◆ Try it
The lines from the top of the records below through the one containing "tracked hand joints" are to be transcribed exactly, and nothing else is to be added.

(Dataset excerpts)

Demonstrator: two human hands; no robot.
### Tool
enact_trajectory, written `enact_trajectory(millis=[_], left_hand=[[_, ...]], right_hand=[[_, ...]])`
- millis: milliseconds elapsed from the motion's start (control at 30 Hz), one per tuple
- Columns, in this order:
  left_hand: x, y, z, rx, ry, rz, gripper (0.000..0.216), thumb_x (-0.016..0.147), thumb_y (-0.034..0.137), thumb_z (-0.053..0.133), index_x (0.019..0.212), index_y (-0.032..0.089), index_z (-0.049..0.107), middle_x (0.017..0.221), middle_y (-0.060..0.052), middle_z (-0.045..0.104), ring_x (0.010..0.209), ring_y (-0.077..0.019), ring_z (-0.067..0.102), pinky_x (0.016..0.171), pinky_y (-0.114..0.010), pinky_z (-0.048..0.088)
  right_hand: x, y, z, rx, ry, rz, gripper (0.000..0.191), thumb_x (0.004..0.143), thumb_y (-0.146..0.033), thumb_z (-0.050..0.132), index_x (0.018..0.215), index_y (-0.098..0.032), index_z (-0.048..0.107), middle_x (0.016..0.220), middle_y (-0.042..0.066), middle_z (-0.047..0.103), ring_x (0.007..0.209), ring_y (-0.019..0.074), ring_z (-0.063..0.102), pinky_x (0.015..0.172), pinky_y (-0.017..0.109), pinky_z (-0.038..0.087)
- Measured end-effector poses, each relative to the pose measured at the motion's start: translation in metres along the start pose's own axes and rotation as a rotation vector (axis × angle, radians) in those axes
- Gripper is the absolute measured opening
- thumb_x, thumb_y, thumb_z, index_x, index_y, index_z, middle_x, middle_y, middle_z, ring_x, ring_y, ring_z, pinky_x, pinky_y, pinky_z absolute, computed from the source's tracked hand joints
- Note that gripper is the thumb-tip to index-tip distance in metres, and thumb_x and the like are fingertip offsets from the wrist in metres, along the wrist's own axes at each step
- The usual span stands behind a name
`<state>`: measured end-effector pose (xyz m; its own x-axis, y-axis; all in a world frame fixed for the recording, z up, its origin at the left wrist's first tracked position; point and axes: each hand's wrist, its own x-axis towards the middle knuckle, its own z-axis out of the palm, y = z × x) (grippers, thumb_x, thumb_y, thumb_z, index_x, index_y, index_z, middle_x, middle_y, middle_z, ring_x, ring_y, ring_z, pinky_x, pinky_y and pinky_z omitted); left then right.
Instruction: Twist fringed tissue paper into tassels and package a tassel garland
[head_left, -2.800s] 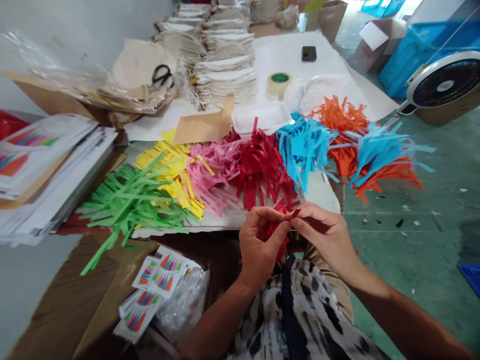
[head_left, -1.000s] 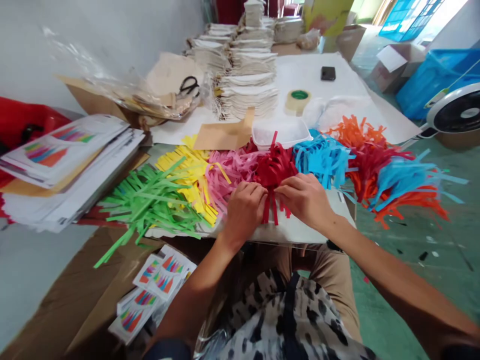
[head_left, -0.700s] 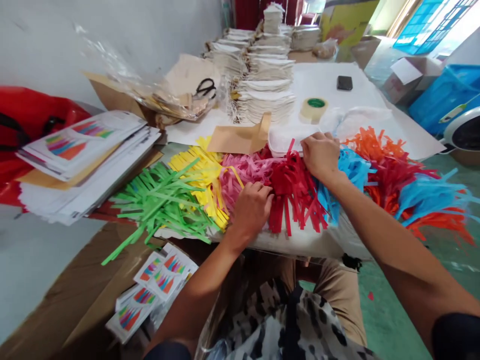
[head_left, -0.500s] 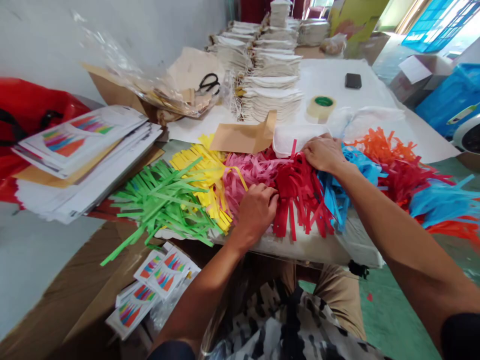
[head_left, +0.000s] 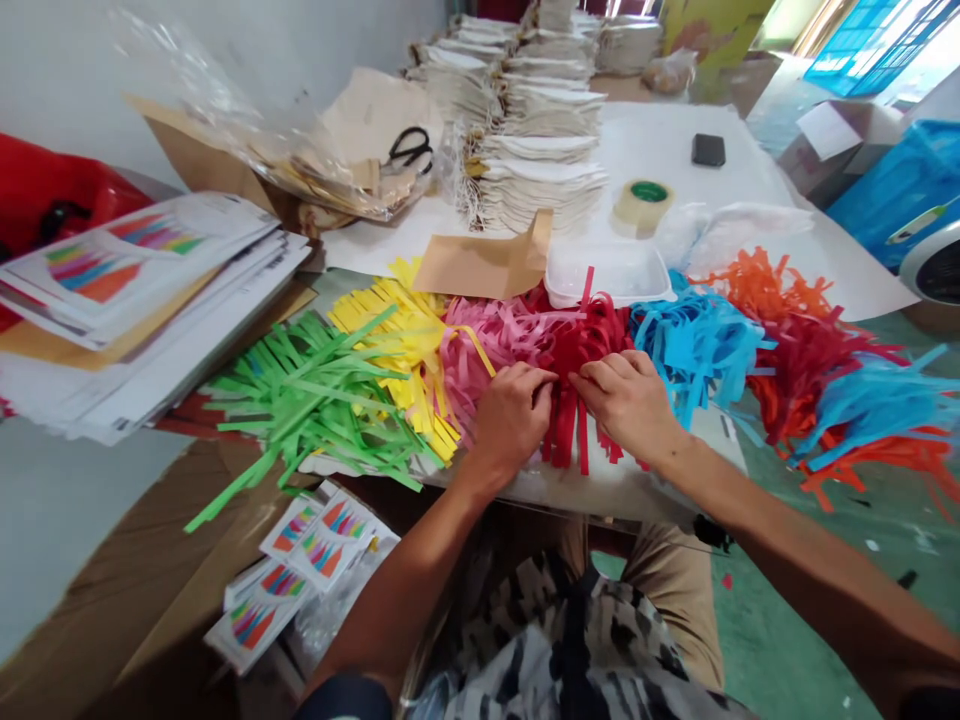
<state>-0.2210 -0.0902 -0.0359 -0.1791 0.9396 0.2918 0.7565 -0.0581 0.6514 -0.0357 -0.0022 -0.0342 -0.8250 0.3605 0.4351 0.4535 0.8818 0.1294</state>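
Piles of cut paper fringe lie in a row on the white table (head_left: 652,150): green (head_left: 307,395), yellow (head_left: 394,335), pink (head_left: 487,340), red (head_left: 581,345), blue (head_left: 694,335), with an orange, dark red and blue heap (head_left: 817,370) hanging over the right edge. My left hand (head_left: 510,420) rests curled on the near edge of the red fringe, beside the pink. My right hand (head_left: 626,400) lies close by on the same red pile, fingers bent and pinching red strips. The fingertips of both hands nearly meet.
A clear plastic tray (head_left: 607,272), a brown envelope (head_left: 484,265), a tape roll (head_left: 641,205), a black phone (head_left: 708,149), scissors (head_left: 409,148) and stacks of cream cloth bags (head_left: 540,170) lie behind the fringe. Printed sheets (head_left: 135,290) are piled left; small packets (head_left: 300,560) lie in a box below.
My right hand came back from the far side of the red pile, by the plastic tray, to its near edge beside my left hand. The left hand stayed on the red fringe.
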Motion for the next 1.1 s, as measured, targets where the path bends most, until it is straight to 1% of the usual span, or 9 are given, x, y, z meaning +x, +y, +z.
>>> enact_trajectory(millis=[300,533,633,733,833,900,933,1000,1100], left_hand=[[0.002,0.008,-0.003,-0.076,0.044,-0.097,0.015,0.099,0.017,0.066,0.104,0.019,0.08,0.105,-0.006,0.081,0.1,-0.0215,0.074,0.095,-0.036,0.056],[0.012,0.016,-0.005,-0.177,0.144,-0.113,0.015,0.099,0.015,0.066,0.104,0.021,0.079,0.108,-0.005,0.081,0.103,-0.0203,0.075,0.094,-0.034,0.057],[0.015,0.02,-0.004,-0.187,0.102,-0.061,0.015,0.098,0.015,0.066,0.103,0.021,0.079,0.108,-0.005,0.08,0.102,-0.0195,0.074,0.093,-0.033,0.057],[0.016,0.021,-0.002,-0.161,0.089,-0.083,0.017,0.098,0.013,0.063,0.104,0.02,0.078,0.109,-0.006,0.079,0.101,-0.0204,0.074,0.094,-0.035,0.057],[0.012,0.017,-0.001,-0.189,0.095,-0.123,0.021,0.098,0.009,0.058,0.104,0.02,0.075,0.107,-0.006,0.08,0.099,-0.0203,0.074,0.092,-0.035,0.057],[0.009,0.013,-0.001,-0.199,0.05,-0.128,0.021,0.097,0.009,0.058,0.1,0.021,0.075,0.104,-0.004,0.08,0.097,-0.0198,0.074,0.091,-0.034,0.057],[0.007,0.011,-0.001,-0.183,0.024,-0.124,0.021,0.096,0.009,0.059,0.099,0.022,0.076,0.103,-0.003,0.08,0.097,-0.0198,0.074,0.091,-0.034,0.057],[0.004,0.007,0.001,-0.118,-0.007,-0.118,0.021,0.095,0.009,0.061,0.097,0.022,0.076,0.103,-0.003,0.079,0.098,-0.0204,0.074,0.092,-0.035,0.057],[0.002,0.005,0.003,-0.028,-0.009,-0.124,0.02,0.094,0.009,0.062,0.097,0.023,0.077,0.102,-0.004,0.078,0.098,-0.0217,0.073,0.092,-0.035,0.057]], right_hand=[[0.0,0.007,-0.005,0.171,0.105,0.161,0.025,0.106,-0.027,0.058,0.086,-0.022,0.073,0.09,0.006,0.074,0.086,0.0235,0.062,0.076,0.041,0.038],[-0.003,0.009,-0.004,0.475,0.246,0.326,0.018,0.1,-0.031,0.067,0.084,-0.025,0.07,0.088,0.006,0.072,0.089,0.0256,0.067,0.084,0.044,0.053],[-0.004,0.01,-0.001,0.537,0.258,0.371,0.016,0.099,-0.032,0.068,0.085,-0.026,0.071,0.09,0.006,0.072,0.091,0.0263,0.068,0.084,0.045,0.055],[-0.001,0.006,-0.008,0.579,0.27,0.409,0.013,0.1,-0.031,0.068,0.089,-0.025,0.073,0.095,0.008,0.073,0.095,0.0268,0.069,0.086,0.046,0.056],[0.002,-0.01,-0.038,0.791,0.216,0.423,0.014,0.1,-0.03,0.07,0.088,-0.025,0.075,0.096,0.007,0.074,0.094,0.0251,0.07,0.087,0.043,0.058],[0.0,-0.025,-0.07,1.083,0.06,0.38,0.013,0.1,-0.03,0.071,0.091,-0.028,0.08,0.098,0.006,0.076,0.09,0.0219,0.072,0.081,0.037,0.06],[-0.002,-0.033,-0.088,1.246,-0.056,0.317,0.012,0.1,-0.029,0.071,0.099,-0.03,0.083,0.101,0.005,0.077,0.09,0.0203,0.074,0.077,0.033,0.06],[-0.01,-0.046,-0.12,1.553,-0.194,0.14,0.018,0.098,-0.031,0.073,0.112,-0.035,0.084,0.101,0.004,0.079,0.079,0.0168,0.075,0.066,0.027,0.059],[-0.025,-0.06,-0.152,1.665,-0.33,-0.094,0.021,0.092,-0.045,0.078,0.112,-0.041,0.084,0.097,-0.001,0.082,0.075,0.0185,0.077,0.06,0.027,0.059]])
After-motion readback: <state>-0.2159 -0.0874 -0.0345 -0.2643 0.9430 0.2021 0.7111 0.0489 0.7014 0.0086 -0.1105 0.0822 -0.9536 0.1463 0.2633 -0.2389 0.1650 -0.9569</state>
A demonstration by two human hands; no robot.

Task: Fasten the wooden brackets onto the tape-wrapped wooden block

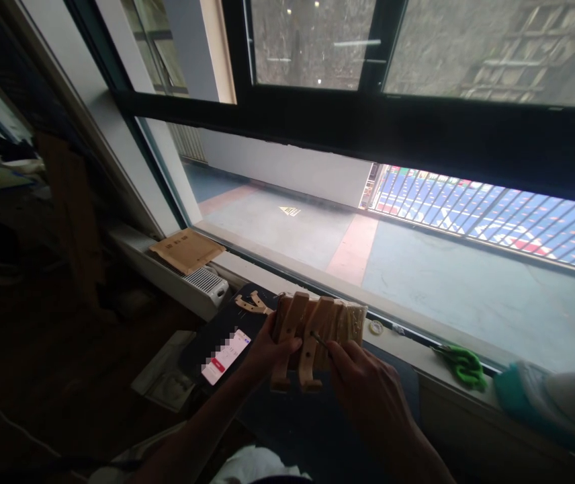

◆ Reply
Demonstrator: two human hands; no robot.
### Tool
enact_trajectory, written `enact_trajectory(millis=[_], left_hand=[[_, ...]], right_hand=[[_, ...]])`
- millis: milliseconds elapsed from the motion's start (control at 30 Hz), one per tuple
- Columns, in this order:
  left_hand: x, y, z, rx, ry, rz, gripper (0.000..0.216), thumb_x (-0.016..0.147), thumb_y (-0.034..0.137), thumb_z (-0.053..0.133), index_x (0.019..0.212), index_y (-0.032..0.089), index_z (-0.049..0.107), middle_x (0.017..0.221), middle_y (-0.060..0.052), middle_z (-0.045..0.104), ring_x (0.010..0.209), ring_y (-0.077..0.019), ring_z (-0.067..0.102), pinky_x (0.016..0.171), pinky_y (-0.114..0.010), pinky_z (-0.048..0.088)
  right_hand: x, y, z, rx, ry, rz, gripper (0.000..0.191), thumb_x (0.004..0.143), thumb_y (-0.146..0.033), thumb_z (-0.050..0.132), index_x (0.018..0.215), index_y (-0.098..0.032), index_z (-0.048..0.107), middle_x (0.016..0.220), middle_y (-0.042..0.066), middle_z (-0.047..0.103), ring_x (0.007..0.209), ring_y (-0.019..0.074), ring_z (-0.063..0.102), pinky_x (0.015..0.172), pinky_y (-0.017..0.109), pinky_z (-0.038..0.087)
- Measured end-effector poses, each relative to the pose measured at the motion's start: translation in metres along the start pose's own axes and rotation as a rotation vector (axis × angle, radians) in those axes
- Gripper is the absolute measured opening
- thumb_x, thumb_y, thumb_z, index_x, index_y, index_z, middle_x, middle_y, middle_z, ring_x, ring_y, ring_z, pinky_x, pinky_y, pinky_z absolute, computed from the source's tracked hand joints

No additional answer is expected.